Valor Econômico, v. 20, n. 4975, 04/04/2020. Empresas, p. B4

Pedidos de reequilíbrio param na Anac

Taís Hirata 


Apenas 10% dos pedidos de reequilíbrio econômico-financeiro feitos por concessões de aeroportos foram acatados pela Agência Nacional de Aviação Civil (Anac). Desde 2014, foram 81 pleitos e até agora, 73 deles foram analisados, e 8 foram aceitos.

O índice reflete uma situação que, segundo analistas, se aplica também ao setor de rodovias: o reequilíbrio de concessões é um processo difícil, lento e com baixa aceitação pelas agências reguladoras. Para advogados ouvidos pela reportagem, há problemas nas duas pontas: as agências muitas vezes são resistentes e postergam por muito tempo a decisão; mas as concessionárias também têm um histórico de pedidos cuja legitimidade é questionável.

O debate em torno dos reequilíbrios de concessões deverá ganhar força com a crise provocada pela pandemia do coronavírus, que derrubou a movimentação de passageiros principalmente nos aeroportos, mas também em rodovias e trens urbanos.

Há um consenso entre especialistas de que muitas concessionárias afetadas terão direito a recomposição, já que os contratos preveem que o risco é do poder concedente, e não do ente privado, em situações de “força maior”, que não sejam cobertos por nenhum plano de seguro - como parece ser o caso atual. Principalmente em relação aos aeroportos, a expectativa é que dificilmente serão negados pedidos de socorro.

Ainda assim, há temor quanto ao prazo em que isso ocorrerá. O que torna mais grave é a atual situação financeira frágil de diversas concessionárias.

A lentidão na análise é muitas vezes um problema ainda maior do que a decisão em si, avalia Letícia Queiroz de Andrade, do Queiroz Maluf Advogados.

“Há diversos casos em que o direito ao reequilíbrio é reconhecido, mas, quando chega a hora de medir o impacto, a discussão trava. Ou mesmo para definir a forma de reajuste, se por meio de aumento da tarifa, extensão do prazo do contrato, redução das obrigações. São processos difíceis”, afirma.

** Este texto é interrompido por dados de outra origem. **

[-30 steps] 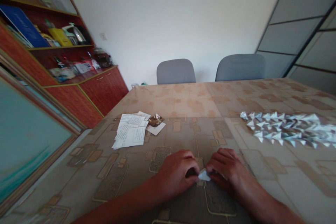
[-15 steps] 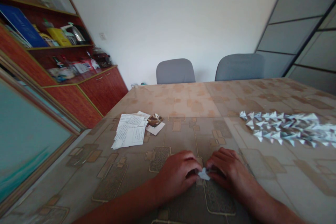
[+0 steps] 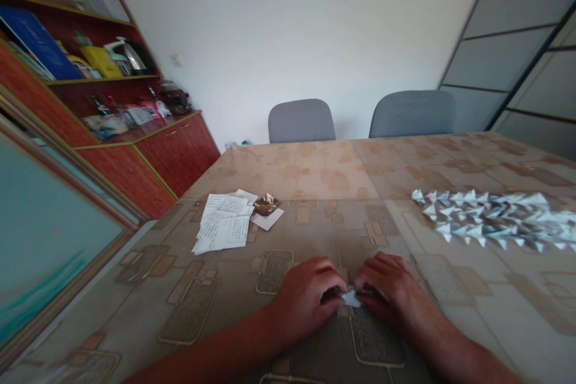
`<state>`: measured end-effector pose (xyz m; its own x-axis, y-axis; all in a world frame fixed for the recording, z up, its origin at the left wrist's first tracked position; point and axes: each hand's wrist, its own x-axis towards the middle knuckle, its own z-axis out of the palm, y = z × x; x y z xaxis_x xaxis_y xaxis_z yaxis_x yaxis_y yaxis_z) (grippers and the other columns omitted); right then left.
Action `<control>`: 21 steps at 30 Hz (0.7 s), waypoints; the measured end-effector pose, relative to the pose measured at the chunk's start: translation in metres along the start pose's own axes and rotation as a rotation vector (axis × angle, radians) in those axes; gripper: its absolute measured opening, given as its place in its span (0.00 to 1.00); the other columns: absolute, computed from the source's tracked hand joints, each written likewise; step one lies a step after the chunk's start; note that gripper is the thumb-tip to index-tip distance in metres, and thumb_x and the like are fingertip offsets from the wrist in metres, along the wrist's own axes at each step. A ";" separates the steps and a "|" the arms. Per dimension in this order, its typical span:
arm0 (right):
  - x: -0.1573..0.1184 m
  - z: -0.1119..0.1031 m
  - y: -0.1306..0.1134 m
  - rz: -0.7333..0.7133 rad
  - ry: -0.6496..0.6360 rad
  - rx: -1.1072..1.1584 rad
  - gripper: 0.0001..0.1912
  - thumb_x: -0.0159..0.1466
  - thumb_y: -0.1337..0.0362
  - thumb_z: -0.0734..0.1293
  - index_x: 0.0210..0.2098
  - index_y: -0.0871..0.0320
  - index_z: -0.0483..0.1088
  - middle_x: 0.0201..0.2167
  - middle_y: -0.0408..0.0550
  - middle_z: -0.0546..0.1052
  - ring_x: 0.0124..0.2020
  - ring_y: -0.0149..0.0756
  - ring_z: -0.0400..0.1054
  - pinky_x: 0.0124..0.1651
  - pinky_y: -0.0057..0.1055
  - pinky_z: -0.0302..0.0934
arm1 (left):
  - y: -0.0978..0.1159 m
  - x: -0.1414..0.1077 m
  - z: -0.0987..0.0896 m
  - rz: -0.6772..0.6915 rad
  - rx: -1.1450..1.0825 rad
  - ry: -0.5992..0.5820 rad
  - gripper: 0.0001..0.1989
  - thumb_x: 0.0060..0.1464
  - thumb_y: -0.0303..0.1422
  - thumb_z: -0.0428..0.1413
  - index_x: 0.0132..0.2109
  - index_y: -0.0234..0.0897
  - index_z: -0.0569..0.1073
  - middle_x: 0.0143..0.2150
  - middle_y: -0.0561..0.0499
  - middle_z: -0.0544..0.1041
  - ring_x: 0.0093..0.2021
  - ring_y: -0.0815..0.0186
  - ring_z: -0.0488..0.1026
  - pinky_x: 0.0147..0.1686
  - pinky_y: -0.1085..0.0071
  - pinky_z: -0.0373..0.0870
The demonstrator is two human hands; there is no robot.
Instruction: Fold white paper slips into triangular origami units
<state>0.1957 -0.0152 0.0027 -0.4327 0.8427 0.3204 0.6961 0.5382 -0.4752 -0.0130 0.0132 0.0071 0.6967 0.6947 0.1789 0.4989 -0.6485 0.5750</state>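
Observation:
A small folded piece of white paper (image 3: 350,298) is pinched between my two hands, low over the patterned tablecloth (image 3: 310,174). My left hand (image 3: 310,291) has thumb and fingertips closed on its left side. On the other side, the fingers of my right hand (image 3: 390,285) are bent and closed on its right end. Fingers cover part of the paper, so its full shape is hidden. Away to the right lie rows of folded paper pieces (image 3: 490,216), pointed and interlocked in long strips. Left of my hands rests a loose stack of printed paper slips (image 3: 225,222).
A brown and white crumpled item (image 3: 266,204) lies beside the slips, over a small pale card (image 3: 268,220). Two grey chairs (image 3: 301,121) stand behind the far table edge. At the left is a red-brown cabinet (image 3: 175,147) with bottles, a kettle and boxes.
The fingers of my left hand have shifted very slightly to the right against the folded paper. Otherwise both hands keep nearly the same position.

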 end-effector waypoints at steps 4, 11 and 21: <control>0.001 -0.001 -0.001 -0.003 0.001 -0.017 0.12 0.55 0.79 0.70 0.27 0.56 0.69 0.26 0.39 0.72 0.32 0.34 0.64 0.39 0.31 0.50 | -0.001 0.000 0.000 0.015 -0.039 0.004 0.06 0.52 0.26 0.60 0.39 0.36 0.76 0.36 0.52 0.73 0.37 0.66 0.71 0.35 0.75 0.61; 0.001 -0.003 -0.001 -0.019 -0.068 -0.036 0.09 0.58 0.75 0.70 0.27 0.56 0.70 0.26 0.40 0.73 0.32 0.35 0.65 0.39 0.31 0.51 | -0.001 -0.001 -0.001 0.026 -0.029 -0.009 0.04 0.53 0.26 0.60 0.38 0.36 0.76 0.36 0.51 0.74 0.38 0.65 0.72 0.36 0.75 0.63; 0.004 -0.018 -0.005 -0.041 -0.169 -0.063 0.09 0.62 0.73 0.68 0.28 0.53 0.74 0.27 0.42 0.75 0.33 0.36 0.67 0.38 0.32 0.52 | 0.001 0.001 -0.004 0.079 0.058 -0.050 0.04 0.54 0.28 0.60 0.38 0.37 0.77 0.36 0.52 0.74 0.38 0.66 0.72 0.36 0.75 0.62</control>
<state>0.2008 -0.0155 0.0214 -0.5482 0.8137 0.1935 0.7081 0.5746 -0.4104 -0.0140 0.0143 0.0110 0.7591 0.6253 0.1810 0.4694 -0.7185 0.5132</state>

Em algumas situações, a agência reguladora reconhece o desequilíbrio, mas busca neutralizá-lo com as inadimplências da concessionária, relata André Freire, sócio do Mattos Filho.

“Houve casos em que o poder público começou a aplicar multas e cobrar inadimplementos para abater o valor. É sempre difícil, não me lembro de um processo de reequilíbrio que tenha sido rápido e fácil”, diz.

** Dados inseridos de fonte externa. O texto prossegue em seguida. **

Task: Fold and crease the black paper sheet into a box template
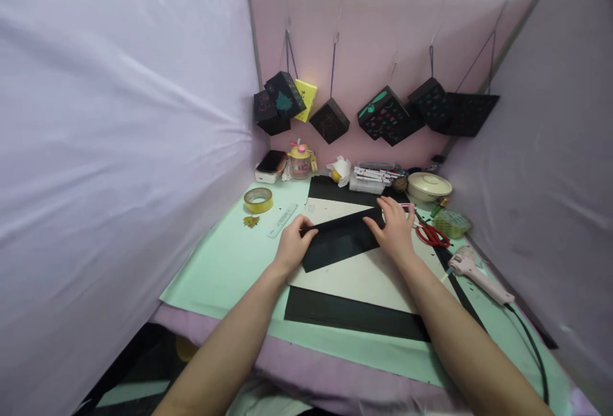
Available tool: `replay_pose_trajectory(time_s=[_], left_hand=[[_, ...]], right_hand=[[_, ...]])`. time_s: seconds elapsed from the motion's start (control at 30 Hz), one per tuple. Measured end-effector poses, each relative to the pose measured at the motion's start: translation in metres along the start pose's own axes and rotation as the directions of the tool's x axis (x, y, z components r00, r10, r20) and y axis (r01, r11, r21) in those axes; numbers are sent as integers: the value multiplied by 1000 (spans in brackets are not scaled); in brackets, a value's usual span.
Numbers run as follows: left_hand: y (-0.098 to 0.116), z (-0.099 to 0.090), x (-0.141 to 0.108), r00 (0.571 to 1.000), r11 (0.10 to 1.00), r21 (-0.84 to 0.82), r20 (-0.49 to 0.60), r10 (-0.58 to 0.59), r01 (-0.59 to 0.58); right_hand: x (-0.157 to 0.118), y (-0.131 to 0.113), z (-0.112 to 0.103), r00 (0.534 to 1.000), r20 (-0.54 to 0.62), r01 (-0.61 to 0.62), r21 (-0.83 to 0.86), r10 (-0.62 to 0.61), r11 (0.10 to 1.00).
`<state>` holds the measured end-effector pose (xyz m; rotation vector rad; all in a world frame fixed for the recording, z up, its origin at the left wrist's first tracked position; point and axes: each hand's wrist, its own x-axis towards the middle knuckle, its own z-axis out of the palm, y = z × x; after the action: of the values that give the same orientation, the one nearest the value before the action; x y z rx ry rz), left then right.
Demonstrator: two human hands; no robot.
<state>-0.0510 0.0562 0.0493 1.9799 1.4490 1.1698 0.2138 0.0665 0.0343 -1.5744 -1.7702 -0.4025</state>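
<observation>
A folded-looking piece of black card [341, 243] is held between my two hands above a white board [354, 280]. My left hand [292, 243] pinches its left end between thumb and fingers. At the right end, my right hand [395, 227] grips the upper edge, its thumb on the near face and its fingers behind. Under the board, black sheet [354, 315] sticks out along the near side. Red-handled scissors [432, 235] lie just right of my right hand. A clear ruler [283, 220] rests left of the board.
Yellow tape [258, 200] and a small leaf [251, 221] lie at left. A glue gun [481, 278] with a cord is at right. A drink bottle [301, 161], a tray of pens [371, 178] and a lidded bowl [430, 186] stand behind. Black boxes [329, 121] hang from strings.
</observation>
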Motion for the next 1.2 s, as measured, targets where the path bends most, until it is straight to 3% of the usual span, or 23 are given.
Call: replay_pose_trajectory(time_s=[0.1,0.23,0.33,0.5,0.63,0.77,0.9,1.03,1.2], left_hand=[[7,4,-8,988,973,-177,-56,142,-150],[13,11,-20,954,931,-214,-94,283,-297],[15,12,-24,933,912,-196,-99,347,-360],[14,7,-25,858,841,-173,-67,509,-512],[12,6,-26,841,828,-145,-99,532,-541],[6,1,-22,869,870,-112,-198,453,-479],[-2,-12,-14,894,914,-114,-283,346,-390],[-6,-23,-8,915,937,-148,-306,262,-317],[-6,-26,-6,937,948,-159,-266,228,-276]], right_hand=[[-3,-39,-18,970,-36,244,123,-242,962],[-12,-78,-26,920,10,378,237,-391,895],[-17,-84,-27,910,-27,405,274,-414,872],[-18,-81,-31,912,-61,405,289,-406,867],[-15,-80,-35,900,-74,433,259,-429,864],[-5,-57,-40,924,-63,382,198,-378,902],[6,-4,-43,965,-30,263,93,-261,960],[13,39,-44,985,-107,142,26,-139,990],[15,48,-47,991,-97,101,51,-96,994]])
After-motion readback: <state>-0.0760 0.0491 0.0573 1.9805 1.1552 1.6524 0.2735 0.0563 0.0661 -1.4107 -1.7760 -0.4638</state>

Do lado da agência reguladora existe também uma preocupação em evitar abrir precedentes, já que, ao aprovar um caso específico, o órgão dá margem para que outros grupos peçam o mesmo, avalia Fabio Falkenburger, sócio especialista em aviação do Machado Meyer.

Os problemas, porém, não partem apenas das agências reguladoras. Para ao menos dois especialistas, que pediram anonimato, parte dos pedidos dos últimos anos vão além do que está previsto no contrato. Há uma certa tentativa de “testar” os limites dos órgãos, diz um deles.

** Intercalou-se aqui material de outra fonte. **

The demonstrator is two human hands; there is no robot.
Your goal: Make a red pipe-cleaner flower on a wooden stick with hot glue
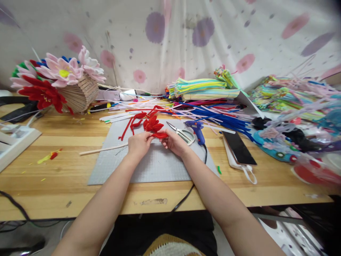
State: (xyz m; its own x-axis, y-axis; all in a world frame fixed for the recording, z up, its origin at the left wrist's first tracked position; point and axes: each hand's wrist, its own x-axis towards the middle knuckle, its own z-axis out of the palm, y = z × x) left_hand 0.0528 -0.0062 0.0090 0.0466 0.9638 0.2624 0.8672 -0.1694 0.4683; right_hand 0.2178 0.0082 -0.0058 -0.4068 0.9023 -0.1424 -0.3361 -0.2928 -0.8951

Apesar do histórico conflituoso, existe também uma expectativa de maior flexibilidade no caso da crise da covid-19, em comparação à última crise econômica, em que a responsabilidade sobre a queda de demanda não estava tão clara, afirmam os advogados.

“Os últimos meses mostram um esforço do poder público de trazer maior segurança jurídica e contratual. Acredito que haverá um tratamento racional”, diz Claudia Bonelli, do Tozzini Freire.

A Anac afirmou, em nota, que “vem mantendo conversas com as concessionárias” sobre a crise atual. O órgão destaca medidas de apoio já tomadas, como o adiamento do pagamento das outorgas, além da autorização, por dois meses, para que a operação seja flexibilizada. A agência diz ainda que “a análise considera sempre a comprovação por parte da concessionária e não apenas a alegação de prejuízo futuro” e destaca que os processos são transparentes e abertos ao contraditório.

No caso de rodovias, em que o histórico é ainda mais conflituoso do que em aeroportos, segundo advogados, o impacto do coronavírus na queda de demanda deverá ser menos dramático, porém relevante. Ainda é cedo para dimensionar o efeito, mas as concessionárias já estão em contato com a Agência Nacional de Transportes Terrestres (ANTT) para relatar os impactos.

A ANTT afirmou, em nota, que o “decreto de calamidade pública é uma situação excepcional, porém os impactos deverão ser avaliados caso a caso”. O órgão diz que a análise dos pleitos de reequilíbrio “é exclusivamente técnica”.

A Agência de Transporte do Estado de São Paulo (Artesp) afirma que mantém um “diálogo diário” com as concessionárias, o que deverá levar aos “melhores resultados regulatórios possíveis” ao fim da crise.